BEGIN Data for the task

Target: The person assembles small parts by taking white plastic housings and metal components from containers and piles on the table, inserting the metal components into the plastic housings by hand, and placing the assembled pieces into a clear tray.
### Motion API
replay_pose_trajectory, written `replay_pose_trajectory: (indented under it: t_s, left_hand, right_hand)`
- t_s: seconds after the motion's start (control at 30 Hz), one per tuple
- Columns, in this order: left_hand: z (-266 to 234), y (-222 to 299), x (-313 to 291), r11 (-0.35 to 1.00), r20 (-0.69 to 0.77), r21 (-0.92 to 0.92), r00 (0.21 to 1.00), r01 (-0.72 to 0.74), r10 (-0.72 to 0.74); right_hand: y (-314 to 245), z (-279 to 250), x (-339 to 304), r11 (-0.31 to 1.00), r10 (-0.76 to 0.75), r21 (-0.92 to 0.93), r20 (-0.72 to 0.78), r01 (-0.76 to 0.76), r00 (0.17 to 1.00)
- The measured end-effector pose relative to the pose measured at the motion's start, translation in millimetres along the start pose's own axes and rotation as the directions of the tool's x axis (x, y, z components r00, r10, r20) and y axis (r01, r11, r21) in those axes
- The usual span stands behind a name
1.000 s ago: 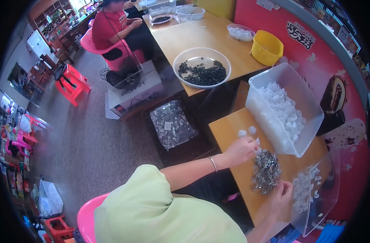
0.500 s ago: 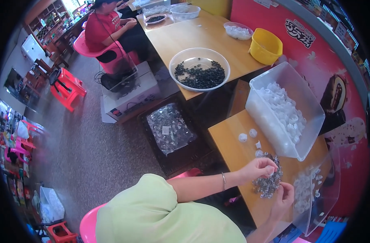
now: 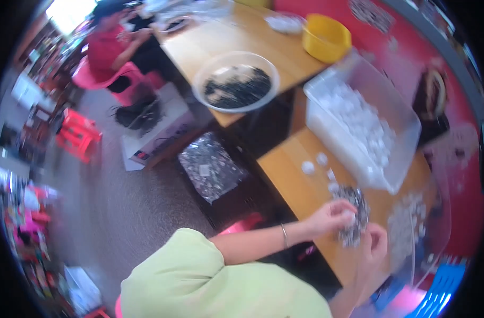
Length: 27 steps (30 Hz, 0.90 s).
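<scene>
My left hand point(image 3: 331, 218) is closed in a pinch around a small white plastic piece point(image 3: 349, 218), just over a pile of small silvery metal parts point(image 3: 354, 236) on the wooden table point(image 3: 284, 159). At the pile's right edge is my right hand point(image 3: 376, 245), its fingers curled together and blurred; whatever they hold is too small to make out. A few loose white pieces point(image 3: 308, 168) lie beyond the pile. Behind them a large translucent bin point(image 3: 348, 159) holds a heap of similar white pieces point(image 3: 361, 124).
To the right, a clear container point(image 3: 438, 233) holds more white pieces point(image 3: 406, 220). A second table point(image 3: 183, 53) carries a round tub point(image 3: 199, 98) of dark small parts and a yellow basin point(image 3: 327, 40). Left of the table, a bag of metal parts point(image 3: 213, 169) lies low. A co-worker point(image 3: 107, 50) sits far left.
The whole view has shifted and blurred, with the scene sliding left and slightly up. My left hand keeps the white piece by the pile; my right hand's fingers are drawn slightly back from it.
</scene>
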<state>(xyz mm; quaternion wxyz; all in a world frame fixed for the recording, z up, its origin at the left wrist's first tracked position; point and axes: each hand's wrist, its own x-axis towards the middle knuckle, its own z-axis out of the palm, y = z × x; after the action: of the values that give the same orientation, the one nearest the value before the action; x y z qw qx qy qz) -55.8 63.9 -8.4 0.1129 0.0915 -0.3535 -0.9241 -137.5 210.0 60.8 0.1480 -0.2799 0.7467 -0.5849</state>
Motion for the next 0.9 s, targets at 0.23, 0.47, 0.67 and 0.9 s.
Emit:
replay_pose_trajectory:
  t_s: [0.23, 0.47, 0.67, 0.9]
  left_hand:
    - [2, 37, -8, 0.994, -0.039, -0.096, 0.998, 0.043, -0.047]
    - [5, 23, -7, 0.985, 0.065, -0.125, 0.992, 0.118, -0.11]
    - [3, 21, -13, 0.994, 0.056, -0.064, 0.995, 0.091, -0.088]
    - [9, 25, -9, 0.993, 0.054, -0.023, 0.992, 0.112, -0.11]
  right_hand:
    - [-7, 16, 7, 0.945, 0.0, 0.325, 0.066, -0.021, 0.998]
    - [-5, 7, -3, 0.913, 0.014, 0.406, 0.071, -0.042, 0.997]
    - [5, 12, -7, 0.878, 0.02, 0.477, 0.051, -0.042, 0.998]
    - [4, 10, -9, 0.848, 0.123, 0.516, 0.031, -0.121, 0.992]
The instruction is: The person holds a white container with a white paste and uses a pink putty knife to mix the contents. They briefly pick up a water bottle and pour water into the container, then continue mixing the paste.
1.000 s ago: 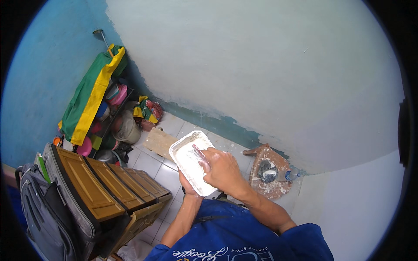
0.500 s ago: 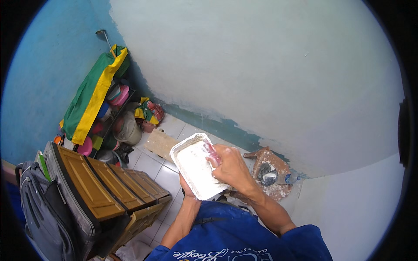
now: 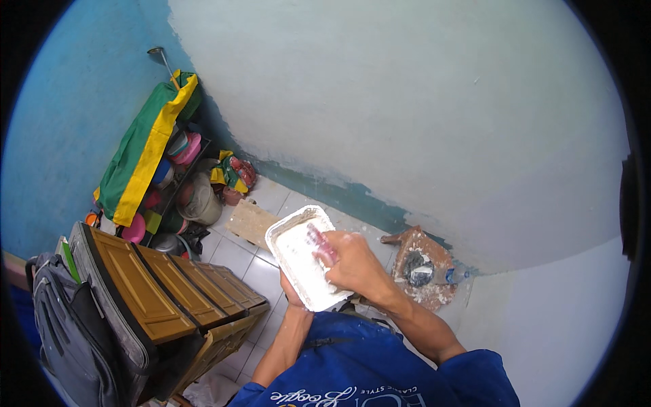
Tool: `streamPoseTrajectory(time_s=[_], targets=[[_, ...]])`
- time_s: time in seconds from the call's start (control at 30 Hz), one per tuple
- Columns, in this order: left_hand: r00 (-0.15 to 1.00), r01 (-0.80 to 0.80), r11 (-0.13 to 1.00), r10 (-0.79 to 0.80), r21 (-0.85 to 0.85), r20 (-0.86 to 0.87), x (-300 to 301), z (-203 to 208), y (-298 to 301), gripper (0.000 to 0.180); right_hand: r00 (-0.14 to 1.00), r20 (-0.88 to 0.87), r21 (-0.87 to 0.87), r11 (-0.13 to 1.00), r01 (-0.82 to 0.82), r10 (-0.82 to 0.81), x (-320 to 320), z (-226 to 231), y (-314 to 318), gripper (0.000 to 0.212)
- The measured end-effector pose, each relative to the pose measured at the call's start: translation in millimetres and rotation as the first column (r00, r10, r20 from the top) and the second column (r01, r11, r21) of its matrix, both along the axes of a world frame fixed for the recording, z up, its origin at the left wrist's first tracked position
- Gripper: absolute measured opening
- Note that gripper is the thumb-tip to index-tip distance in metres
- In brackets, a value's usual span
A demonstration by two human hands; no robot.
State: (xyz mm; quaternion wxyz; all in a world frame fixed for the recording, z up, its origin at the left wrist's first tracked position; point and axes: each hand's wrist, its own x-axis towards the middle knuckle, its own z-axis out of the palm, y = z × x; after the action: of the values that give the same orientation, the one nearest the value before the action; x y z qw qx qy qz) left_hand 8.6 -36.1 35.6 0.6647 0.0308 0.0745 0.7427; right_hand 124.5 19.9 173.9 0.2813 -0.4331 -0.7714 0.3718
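A white rectangular tray (image 3: 272,242), its inside coated with white paste, is held tilted in front of my body. My left hand (image 3: 291,293) grips its lower left side, with the fingers partly hidden beneath it. Over the tray's right half, my right hand (image 3: 349,261) is closed around a small dark-red object (image 3: 323,245) smeared with white. That object's lower end is at the paste, and its exact kind cannot be made out.
A paint-spattered stool (image 3: 444,261) stands right by the partly painted wall (image 3: 420,122). Wooden drawers (image 3: 146,285) and a grey backpack (image 3: 71,325) are at left. Behind are a covered rack (image 3: 146,146), a bucket (image 3: 202,203) and a board (image 3: 249,224).
My right hand has shifted slightly left and deeper over the tray, carrying the dark-red object with it. My left hand and the tray stay nearly in place.
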Motion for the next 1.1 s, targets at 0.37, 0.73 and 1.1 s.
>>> streamPoseTrajectory(time_s=[0.37,0.73,1.1], targets=[[0.998,0.014,1.000,-0.013,0.013,-0.065,-1.4,-5.5,3.6,0.064,0.995,0.052,0.039,0.996,0.081,-0.083,-4.9,3.1,-1.0,0.018],[0.998,-0.007,1.000,0.008,0.015,-0.064,-1.2,-0.8,3.2,0.058,1.000,0.004,-0.025,0.999,0.029,-0.029,-3.5,7.8,2.6,0.016],[0.999,0.043,0.995,-0.041,0.094,-0.021,-2.9,-3.7,4.7,0.061,0.997,0.009,0.055,0.996,0.076,-0.076,-9.5,1.5,1.7,0.020]])
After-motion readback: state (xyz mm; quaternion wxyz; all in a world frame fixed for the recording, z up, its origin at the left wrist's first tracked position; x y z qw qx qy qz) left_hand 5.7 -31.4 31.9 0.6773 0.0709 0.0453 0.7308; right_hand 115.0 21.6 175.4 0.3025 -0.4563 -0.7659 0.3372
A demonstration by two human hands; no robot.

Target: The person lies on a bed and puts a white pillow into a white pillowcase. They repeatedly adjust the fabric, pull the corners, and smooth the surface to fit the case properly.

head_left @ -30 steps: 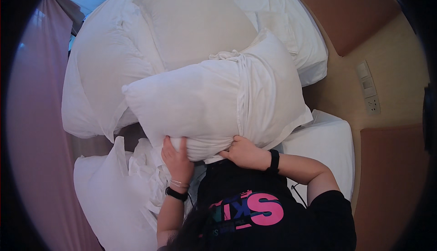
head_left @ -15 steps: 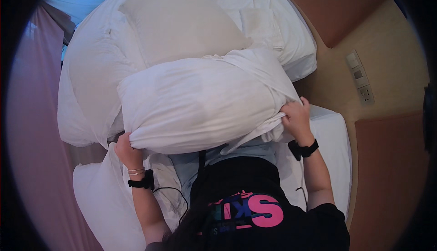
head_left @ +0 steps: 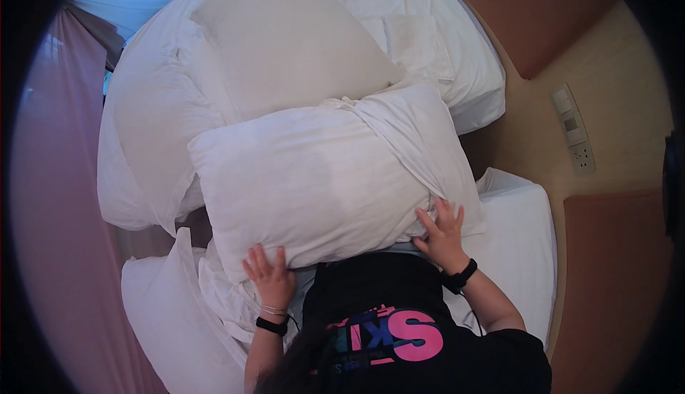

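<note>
A white pillow lies across in front of my body, its cover wrinkled and folded over toward the right end. My left hand rests on the pillow's near edge at the left, fingers spread. On the near right part, my right hand touches the folded cloth with its fingers apart. Neither hand grips the pillow. Black bands sit on both wrists, and thin bracelets on the left one.
Beyond it, a larger pale pillow leans on a white-covered bed. White bedding lies at the near left, beside a pink curtain. A wall with brown panels and a socket strip stands right.
Both hands have let go of the pillow's corners and now lie spread on it. My left hand has moved right and nearer; the pillow's near edge has come down toward my body.
</note>
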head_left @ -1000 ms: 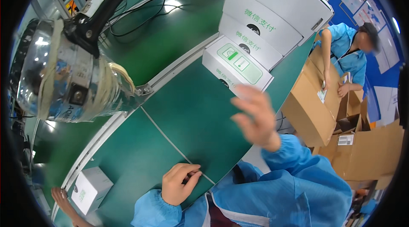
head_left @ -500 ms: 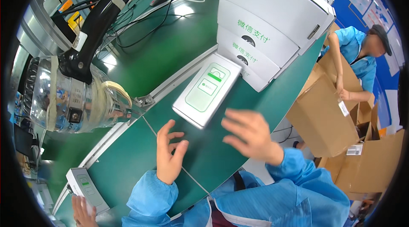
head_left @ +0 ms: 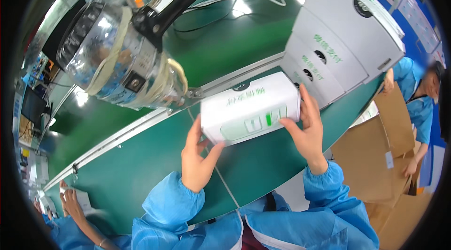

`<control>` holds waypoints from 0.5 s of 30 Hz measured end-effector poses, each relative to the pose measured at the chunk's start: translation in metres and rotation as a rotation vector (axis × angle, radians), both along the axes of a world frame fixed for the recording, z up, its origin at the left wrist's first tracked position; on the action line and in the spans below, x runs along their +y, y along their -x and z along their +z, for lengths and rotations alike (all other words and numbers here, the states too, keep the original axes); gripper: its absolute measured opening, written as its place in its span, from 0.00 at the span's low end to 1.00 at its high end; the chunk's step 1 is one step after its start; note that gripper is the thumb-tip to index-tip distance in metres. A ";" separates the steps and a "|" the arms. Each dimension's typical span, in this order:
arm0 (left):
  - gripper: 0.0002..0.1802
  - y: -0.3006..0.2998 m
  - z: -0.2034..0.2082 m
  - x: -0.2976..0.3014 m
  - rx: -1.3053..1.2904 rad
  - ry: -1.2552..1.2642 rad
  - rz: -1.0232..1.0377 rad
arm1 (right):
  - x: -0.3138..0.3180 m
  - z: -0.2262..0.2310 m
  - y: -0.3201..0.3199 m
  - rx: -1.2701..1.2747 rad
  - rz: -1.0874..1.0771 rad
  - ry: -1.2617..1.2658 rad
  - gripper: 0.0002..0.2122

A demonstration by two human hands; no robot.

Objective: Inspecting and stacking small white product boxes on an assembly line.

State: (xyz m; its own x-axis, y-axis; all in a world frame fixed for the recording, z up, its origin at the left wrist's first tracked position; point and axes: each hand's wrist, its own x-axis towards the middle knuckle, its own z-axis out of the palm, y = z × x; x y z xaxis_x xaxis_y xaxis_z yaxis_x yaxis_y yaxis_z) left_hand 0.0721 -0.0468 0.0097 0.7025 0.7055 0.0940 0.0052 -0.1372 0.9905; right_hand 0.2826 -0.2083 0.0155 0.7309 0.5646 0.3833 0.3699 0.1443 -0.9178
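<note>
A white carton [head_left: 249, 107] with green printing and a round black mark is held level above the green table, tilted so that two of its long sides show. My left hand [head_left: 199, 156] grips its left end, thumb on the near lower edge and fingers behind. On the right end my right hand [head_left: 307, 130] is closed, the thumb on the printed face and the fingers around the far corner. Just beyond it, at the right, stands a stack of similar white boxes [head_left: 343, 38].
A clear plastic-covered device [head_left: 127, 62] with a black handle hangs at the upper left. A metal rail [head_left: 117, 137] runs along the green table [head_left: 155, 156]. At lower left, a co-worker's hand [head_left: 73, 205] touches another white box. Another person [head_left: 418, 95] stands by brown cartons [head_left: 366, 161] at right.
Both hands have closed on the white carton, which was lying on the table. It is now lifted and turned, showing another side. The view has shifted, too.
</note>
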 end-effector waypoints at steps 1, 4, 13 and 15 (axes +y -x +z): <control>0.45 0.012 0.002 -0.002 -0.083 -0.033 0.017 | 0.003 0.001 0.009 0.005 0.111 -0.030 0.36; 0.45 0.051 0.003 0.002 -0.114 -0.138 0.123 | 0.021 -0.013 0.024 0.137 0.368 0.080 0.35; 0.47 0.091 -0.003 0.025 -0.056 0.049 0.175 | 0.066 -0.003 0.044 -0.004 0.448 0.314 0.37; 0.47 0.088 -0.009 0.028 -0.089 0.005 0.214 | 0.069 -0.007 0.043 -0.064 0.434 0.254 0.37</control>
State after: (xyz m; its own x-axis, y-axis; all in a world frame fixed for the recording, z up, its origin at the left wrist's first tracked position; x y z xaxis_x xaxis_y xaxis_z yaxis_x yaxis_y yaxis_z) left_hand -0.0163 -0.0190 0.0011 0.5257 0.8383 0.1447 -0.0532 -0.1374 0.9891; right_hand 0.2396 -0.1389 0.0088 0.3880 0.8922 0.2311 0.3823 0.0723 -0.9212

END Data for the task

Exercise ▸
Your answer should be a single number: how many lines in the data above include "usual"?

Expected answer ▸
2